Background: Children born preterm may display cognitive, learning, and behaviour difficulties as they grow up. In particular, very premature birth (gestation age between 28 and less than 32 weeks) may put infants at increased risk of intellectual deficits and attention deficit disorder. Evidence suggests that the basis of these problems may lie in difficulties in the development of executive functions. One of the earliest executive functions to emerge around 1 year of age is the ability to control attention. An eye-tracking-based cognitive training programme to support this emerging ability, the Attention Control Training (ACT), has been developed and tested with typically developing infants. The aim of this study is to investigate the feasibility of using the ACT with healthy very preterm (VP) infants when they are 12 months of age (corrected age). The ACT has the potential to address the need for supporting emerging cognitive abilities of VP infants with an early intervention, which may capitalise on infants' neural plasticity. Methods/design: The feasibility study is designed to investigate whether it is possible to recruit and retain VP infants and their families in a randomised trial that compares attention and social attention of trained infants against those that are exposed to a control procedure.
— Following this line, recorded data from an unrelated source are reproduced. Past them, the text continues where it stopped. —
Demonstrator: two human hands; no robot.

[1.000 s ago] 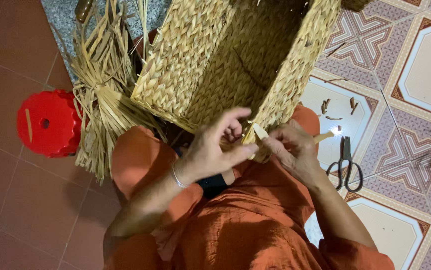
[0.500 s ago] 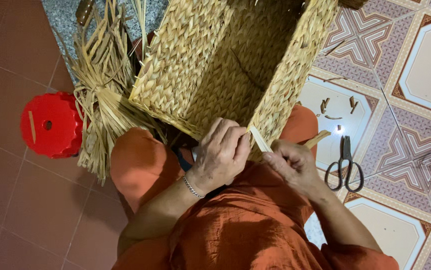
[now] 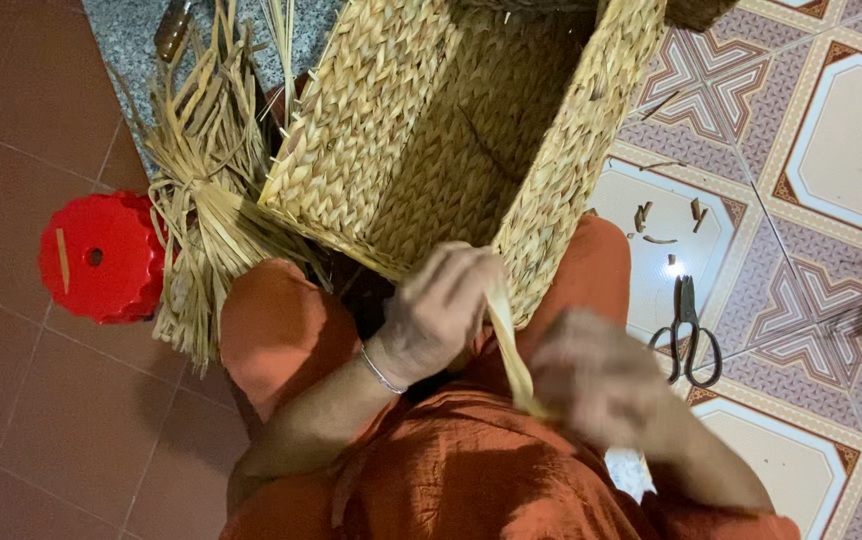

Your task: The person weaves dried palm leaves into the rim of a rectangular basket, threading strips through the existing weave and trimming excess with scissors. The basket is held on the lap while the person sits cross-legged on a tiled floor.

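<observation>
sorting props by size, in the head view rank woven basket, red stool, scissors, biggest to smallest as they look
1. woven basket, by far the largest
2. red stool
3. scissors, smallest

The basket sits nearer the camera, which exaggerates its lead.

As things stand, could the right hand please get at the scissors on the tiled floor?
Probably yes: the scissors lie on bare tile just beyond the right hand, nothing between, though it holds the straw strip.

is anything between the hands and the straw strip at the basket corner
Nothing visible. The left hand grips the pale strip at the woven basket corner, and the blurred right hand holds its lower end. The scissors lie apart on the floor tiles.
</observation>
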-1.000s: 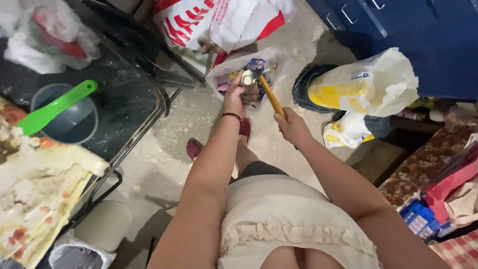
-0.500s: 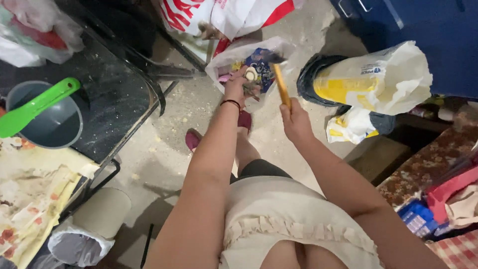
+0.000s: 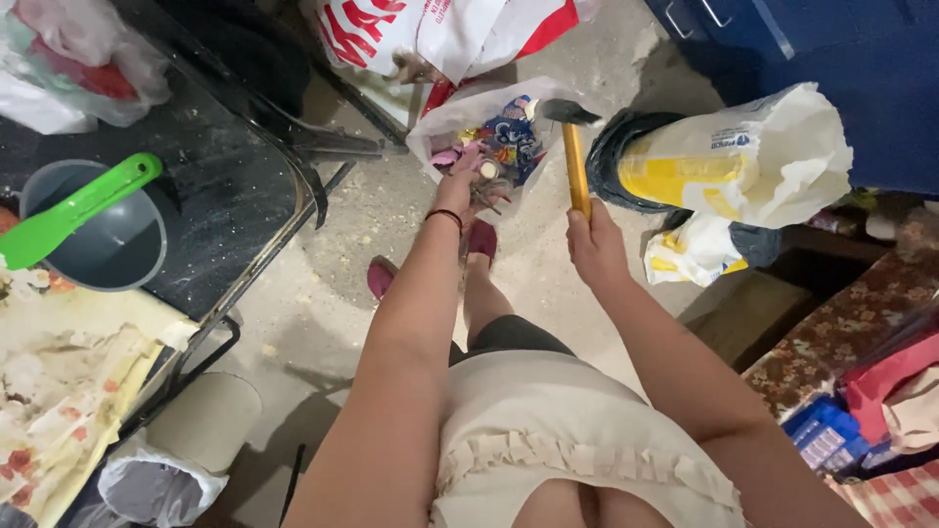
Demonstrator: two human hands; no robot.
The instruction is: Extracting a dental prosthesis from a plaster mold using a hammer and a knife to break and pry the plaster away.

Feasibility issues include the referral/recruitment pathway, attendance, and engagement with testing and training sessions, completion of tasks, retention in the study, acceptability of outcome measures, quality of data collected (particularly, eye-tracking data). The results of the study will inform the development of a larger randomised trial.Discussion: Several lines of evidence emphasise the need to support emerging cognitive and learning abilities of preterm infants using early interventions. However, early interventions with preterm infants, and particularly very preterm ones, face difficulties in recruiting and retaining participants. These problems are also augmented by the health vulnerability of this population. This feasibility study will provide the basis for informing the implementation of an early cognitive intervention for very preterm infants. Trial registration: Registered Registration ID: NCT03896490. Retrospectively registered at Clinical Trials Protocol Registration and Results System (clinicaltrials.gov).